Dataset extract
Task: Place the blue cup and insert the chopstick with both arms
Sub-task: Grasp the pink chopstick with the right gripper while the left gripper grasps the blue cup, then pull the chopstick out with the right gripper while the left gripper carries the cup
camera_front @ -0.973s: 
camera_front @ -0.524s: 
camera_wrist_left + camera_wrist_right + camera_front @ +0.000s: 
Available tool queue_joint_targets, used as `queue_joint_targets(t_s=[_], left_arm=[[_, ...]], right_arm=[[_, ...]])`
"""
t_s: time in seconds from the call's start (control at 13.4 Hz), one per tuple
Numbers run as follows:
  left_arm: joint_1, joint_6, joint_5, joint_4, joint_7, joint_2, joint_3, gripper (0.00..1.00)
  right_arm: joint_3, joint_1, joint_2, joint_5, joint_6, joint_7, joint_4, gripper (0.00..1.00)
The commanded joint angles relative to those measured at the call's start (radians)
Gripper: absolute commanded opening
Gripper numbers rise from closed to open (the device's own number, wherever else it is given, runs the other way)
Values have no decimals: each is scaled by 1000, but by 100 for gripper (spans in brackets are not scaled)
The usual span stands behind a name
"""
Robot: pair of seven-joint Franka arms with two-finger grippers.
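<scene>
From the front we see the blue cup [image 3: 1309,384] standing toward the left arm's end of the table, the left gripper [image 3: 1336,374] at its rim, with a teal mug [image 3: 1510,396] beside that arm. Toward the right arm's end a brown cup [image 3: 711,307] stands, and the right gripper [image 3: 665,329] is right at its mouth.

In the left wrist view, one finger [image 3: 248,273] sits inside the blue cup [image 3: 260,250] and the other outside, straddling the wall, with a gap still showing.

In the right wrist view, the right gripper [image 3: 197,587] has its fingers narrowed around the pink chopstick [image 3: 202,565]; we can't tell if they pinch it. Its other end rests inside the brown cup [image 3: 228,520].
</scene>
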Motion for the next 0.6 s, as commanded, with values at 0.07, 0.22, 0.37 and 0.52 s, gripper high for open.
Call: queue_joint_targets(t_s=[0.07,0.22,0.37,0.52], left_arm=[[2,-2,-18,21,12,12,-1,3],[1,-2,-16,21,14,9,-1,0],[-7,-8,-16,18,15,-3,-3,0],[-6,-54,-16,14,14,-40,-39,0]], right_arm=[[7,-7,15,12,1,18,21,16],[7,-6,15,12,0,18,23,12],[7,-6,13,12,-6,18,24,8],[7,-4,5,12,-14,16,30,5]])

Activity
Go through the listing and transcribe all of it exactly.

Answer space
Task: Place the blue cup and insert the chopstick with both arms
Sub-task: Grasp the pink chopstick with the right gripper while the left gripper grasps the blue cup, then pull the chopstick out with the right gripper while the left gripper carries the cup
camera_front @ -0.973s: 
camera_front @ -0.524s: 
camera_wrist_left + camera_wrist_right + camera_front @ +0.000s: 
Available tool queue_joint_targets, used as `queue_joint_targets(t_s=[_], left_arm=[[_, ...]], right_arm=[[_, ...]])`
"""
t_s: time in seconds from the call's start (control at 13.4 Hz), one per tuple
Numbers run as follows:
  left_arm: joint_1, joint_6, joint_5, joint_4, joint_7, joint_2, joint_3, gripper (0.00..1.00)
  right_arm: joint_3, joint_1, joint_2, joint_5, joint_6, joint_7, joint_4, gripper (0.00..1.00)
The commanded joint angles relative to those measured at the call's start (radians)
Gripper: absolute commanded opening
Gripper numbers rise from closed to open (the device's own number, wherever else it is given, runs the other way)
Values have no decimals: each is scaled by 1000, but by 100 for gripper (spans in brackets are not scaled)
The usual span stands behind a name
"""
Robot: pair of seven-joint Franka arms with two-finger grippers.
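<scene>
From the front we see the blue cup [image 3: 1309,384] standing toward the left arm's end of the table, the left gripper [image 3: 1336,374] at its rim, with a teal mug [image 3: 1510,396] beside that arm. Toward the right arm's end a brown cup [image 3: 711,307] stands, and the right gripper [image 3: 665,329] is right at its mouth.

In the left wrist view, one finger [image 3: 248,273] sits inside the blue cup [image 3: 260,250] and the other outside, straddling the wall, with a gap still showing.

In the right wrist view, the right gripper [image 3: 197,587] has its fingers narrowed around the pink chopstick [image 3: 202,565]; we can't tell if they pinch it. Its other end rests inside the brown cup [image 3: 228,520].
</scene>
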Motion for the next 0.6 s, as commanded, with values at 0.07, 0.22, 0.37 and 0.52 s, gripper high for open.
Call: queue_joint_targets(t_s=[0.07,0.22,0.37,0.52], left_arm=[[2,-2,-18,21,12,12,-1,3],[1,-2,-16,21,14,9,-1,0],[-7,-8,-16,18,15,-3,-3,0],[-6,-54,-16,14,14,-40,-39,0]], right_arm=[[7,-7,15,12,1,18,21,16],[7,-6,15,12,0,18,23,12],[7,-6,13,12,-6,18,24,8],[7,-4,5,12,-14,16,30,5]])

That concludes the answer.